Pimiento Cheese-Bacon Burger
- 1 cup mayonnaise
- 1/2 teaspoon cayenne powder
- Kosher salt and freshly ground black pepper
- 1 cup drained and finely diced roasted red peppers
- 12 ounces extra-sharp white Cheddar, coarsely grated
- 12 ounces extra-sharp yellow Cheddar, coarsely grated
- 1 1/2 pounds ground chuck (80/20 percent)
- 2 tablespoons canola oil
- 4 hamburger buns, split and toasted
- 8 slices double-smoked bacon, cooked until crisp
- 4 slices Vidalia or other sweet onion, grilled
- 4 thin slices ripe beefsteak tomato
- 1 large dill pickle, thinly sliced
- Romaine lettuce leaves, optional
Whisk the mayonnaise, cayenne, 1/2 teaspoon salt and 1/2 teaspoon black pepper in a large bowl. Add the red peppers, white Cheddar and yellow Cheddar and gently fold until combined. Cover the bowl and refrigerate for at least 30 minutes before using.
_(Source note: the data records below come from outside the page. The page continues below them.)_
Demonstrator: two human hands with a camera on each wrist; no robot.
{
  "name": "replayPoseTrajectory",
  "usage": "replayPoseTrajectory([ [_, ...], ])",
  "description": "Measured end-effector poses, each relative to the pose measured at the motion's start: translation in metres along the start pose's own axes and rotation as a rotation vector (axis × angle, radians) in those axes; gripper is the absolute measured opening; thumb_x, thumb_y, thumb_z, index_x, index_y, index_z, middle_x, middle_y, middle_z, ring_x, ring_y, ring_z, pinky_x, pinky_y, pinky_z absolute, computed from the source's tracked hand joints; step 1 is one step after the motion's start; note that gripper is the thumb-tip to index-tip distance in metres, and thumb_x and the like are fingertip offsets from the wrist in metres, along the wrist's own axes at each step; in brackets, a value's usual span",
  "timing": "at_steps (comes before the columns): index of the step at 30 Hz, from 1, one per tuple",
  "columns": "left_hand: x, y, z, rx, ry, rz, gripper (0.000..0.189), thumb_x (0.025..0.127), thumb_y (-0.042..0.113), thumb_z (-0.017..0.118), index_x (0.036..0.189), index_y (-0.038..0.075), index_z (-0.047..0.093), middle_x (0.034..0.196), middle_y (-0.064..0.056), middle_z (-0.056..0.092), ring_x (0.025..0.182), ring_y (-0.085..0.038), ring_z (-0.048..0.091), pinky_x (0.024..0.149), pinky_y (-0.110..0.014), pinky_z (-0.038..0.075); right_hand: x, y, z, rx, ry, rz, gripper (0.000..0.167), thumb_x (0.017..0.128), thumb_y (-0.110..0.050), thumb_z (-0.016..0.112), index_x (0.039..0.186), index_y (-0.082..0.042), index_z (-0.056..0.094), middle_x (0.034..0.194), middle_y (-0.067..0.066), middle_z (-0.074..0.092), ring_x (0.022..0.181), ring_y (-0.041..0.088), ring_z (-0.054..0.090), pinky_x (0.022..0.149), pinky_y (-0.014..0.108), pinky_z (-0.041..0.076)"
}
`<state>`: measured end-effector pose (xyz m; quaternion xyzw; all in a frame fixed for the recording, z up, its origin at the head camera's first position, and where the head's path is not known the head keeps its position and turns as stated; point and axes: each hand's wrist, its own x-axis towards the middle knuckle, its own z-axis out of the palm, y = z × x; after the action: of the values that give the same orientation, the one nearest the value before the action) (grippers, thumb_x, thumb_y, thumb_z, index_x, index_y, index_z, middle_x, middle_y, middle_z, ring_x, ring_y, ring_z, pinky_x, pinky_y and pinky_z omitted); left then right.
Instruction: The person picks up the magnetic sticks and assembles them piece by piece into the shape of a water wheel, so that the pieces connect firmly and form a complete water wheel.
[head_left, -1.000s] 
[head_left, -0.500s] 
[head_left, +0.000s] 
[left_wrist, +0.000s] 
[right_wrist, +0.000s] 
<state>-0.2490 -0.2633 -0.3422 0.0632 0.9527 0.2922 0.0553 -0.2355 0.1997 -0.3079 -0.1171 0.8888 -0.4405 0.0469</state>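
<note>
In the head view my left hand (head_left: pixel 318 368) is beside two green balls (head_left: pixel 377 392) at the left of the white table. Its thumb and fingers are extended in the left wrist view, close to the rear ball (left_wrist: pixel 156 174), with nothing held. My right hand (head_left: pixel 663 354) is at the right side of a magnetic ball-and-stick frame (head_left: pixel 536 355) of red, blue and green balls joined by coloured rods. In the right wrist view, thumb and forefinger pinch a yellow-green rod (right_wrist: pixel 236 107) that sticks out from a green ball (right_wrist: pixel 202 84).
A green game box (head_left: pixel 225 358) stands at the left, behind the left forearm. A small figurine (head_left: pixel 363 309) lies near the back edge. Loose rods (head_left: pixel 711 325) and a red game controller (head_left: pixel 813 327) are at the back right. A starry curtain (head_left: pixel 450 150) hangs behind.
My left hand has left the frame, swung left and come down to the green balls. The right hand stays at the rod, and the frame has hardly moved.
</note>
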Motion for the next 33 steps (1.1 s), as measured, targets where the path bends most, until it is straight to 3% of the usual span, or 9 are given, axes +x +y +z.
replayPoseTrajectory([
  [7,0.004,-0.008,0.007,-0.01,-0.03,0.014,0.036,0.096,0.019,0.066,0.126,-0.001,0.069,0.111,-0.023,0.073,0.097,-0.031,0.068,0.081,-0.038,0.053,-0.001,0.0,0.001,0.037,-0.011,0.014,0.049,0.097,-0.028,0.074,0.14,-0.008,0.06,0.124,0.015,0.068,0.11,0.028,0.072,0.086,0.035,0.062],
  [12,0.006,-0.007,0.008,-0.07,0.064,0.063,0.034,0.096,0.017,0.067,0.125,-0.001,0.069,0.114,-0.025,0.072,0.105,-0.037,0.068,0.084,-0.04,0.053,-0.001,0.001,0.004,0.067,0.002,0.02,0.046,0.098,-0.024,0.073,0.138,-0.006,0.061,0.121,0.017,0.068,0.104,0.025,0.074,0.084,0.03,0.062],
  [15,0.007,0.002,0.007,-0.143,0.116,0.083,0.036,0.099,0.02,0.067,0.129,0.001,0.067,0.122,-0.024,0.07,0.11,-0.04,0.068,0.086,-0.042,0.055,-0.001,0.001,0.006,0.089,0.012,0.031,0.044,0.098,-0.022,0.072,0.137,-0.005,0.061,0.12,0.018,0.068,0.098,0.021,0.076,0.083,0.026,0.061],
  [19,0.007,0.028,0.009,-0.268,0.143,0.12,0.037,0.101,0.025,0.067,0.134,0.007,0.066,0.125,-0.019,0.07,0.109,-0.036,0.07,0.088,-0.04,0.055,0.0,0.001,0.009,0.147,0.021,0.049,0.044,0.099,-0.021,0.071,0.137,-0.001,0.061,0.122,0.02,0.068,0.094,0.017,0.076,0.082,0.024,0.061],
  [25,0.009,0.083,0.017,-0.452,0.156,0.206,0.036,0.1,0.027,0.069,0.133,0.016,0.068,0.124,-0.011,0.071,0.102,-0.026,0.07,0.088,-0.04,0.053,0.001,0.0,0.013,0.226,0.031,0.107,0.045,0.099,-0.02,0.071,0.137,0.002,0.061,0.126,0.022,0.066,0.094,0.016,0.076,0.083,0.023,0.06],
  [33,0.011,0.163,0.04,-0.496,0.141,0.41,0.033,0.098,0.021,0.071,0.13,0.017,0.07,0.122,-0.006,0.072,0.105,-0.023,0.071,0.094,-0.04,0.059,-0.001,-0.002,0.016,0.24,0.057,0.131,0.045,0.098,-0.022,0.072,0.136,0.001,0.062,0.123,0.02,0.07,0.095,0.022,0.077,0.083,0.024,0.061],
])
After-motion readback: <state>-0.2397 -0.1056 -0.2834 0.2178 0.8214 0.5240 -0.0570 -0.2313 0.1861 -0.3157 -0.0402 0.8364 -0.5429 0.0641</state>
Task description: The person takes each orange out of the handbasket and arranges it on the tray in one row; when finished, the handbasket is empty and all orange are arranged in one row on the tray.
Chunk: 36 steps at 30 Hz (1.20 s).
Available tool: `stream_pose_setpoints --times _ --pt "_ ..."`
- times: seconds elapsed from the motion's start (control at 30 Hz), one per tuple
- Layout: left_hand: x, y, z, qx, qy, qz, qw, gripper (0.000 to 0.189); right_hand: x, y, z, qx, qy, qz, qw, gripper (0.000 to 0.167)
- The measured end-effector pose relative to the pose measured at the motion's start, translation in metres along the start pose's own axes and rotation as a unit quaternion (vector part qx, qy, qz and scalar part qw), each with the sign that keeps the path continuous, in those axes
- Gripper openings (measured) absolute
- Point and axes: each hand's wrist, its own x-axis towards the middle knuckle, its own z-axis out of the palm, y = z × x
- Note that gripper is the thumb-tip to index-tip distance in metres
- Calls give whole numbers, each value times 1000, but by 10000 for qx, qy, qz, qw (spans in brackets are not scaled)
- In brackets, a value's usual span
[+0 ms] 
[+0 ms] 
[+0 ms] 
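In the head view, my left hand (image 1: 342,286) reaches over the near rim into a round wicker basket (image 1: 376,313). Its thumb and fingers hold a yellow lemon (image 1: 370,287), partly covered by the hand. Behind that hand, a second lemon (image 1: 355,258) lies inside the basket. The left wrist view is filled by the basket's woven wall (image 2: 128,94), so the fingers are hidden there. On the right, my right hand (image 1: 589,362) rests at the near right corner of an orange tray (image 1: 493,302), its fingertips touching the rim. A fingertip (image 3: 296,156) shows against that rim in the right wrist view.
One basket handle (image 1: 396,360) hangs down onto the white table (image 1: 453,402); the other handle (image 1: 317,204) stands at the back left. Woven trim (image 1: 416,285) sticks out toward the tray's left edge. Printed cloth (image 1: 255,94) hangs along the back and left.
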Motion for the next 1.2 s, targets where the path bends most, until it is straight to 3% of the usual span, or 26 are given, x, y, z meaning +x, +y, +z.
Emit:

Meanwhile, preheat the grill to high for direct grilling. Divide the ground chuck into four equal portions, 6 ounces each. Form each portion into a 3/4-inch burger and make a deep depression in the center with your thumb. Brush both sides of the burgers with the oil and sprinkle liberally with salt and pepper. Grill the burgers until golden brown and slightly charred on both sides and cooked to desired doneness, about 4 minutes each side for medium doneness. During the last minute of cooking, place a dollop of the cheese mixture on top of each burger and close the grill lid. Cook until the cheese has just melted, about 1 minute.
Place the burgers on the buns and top with the bacon, onions, tomatoes, pickles and lettuce if desired.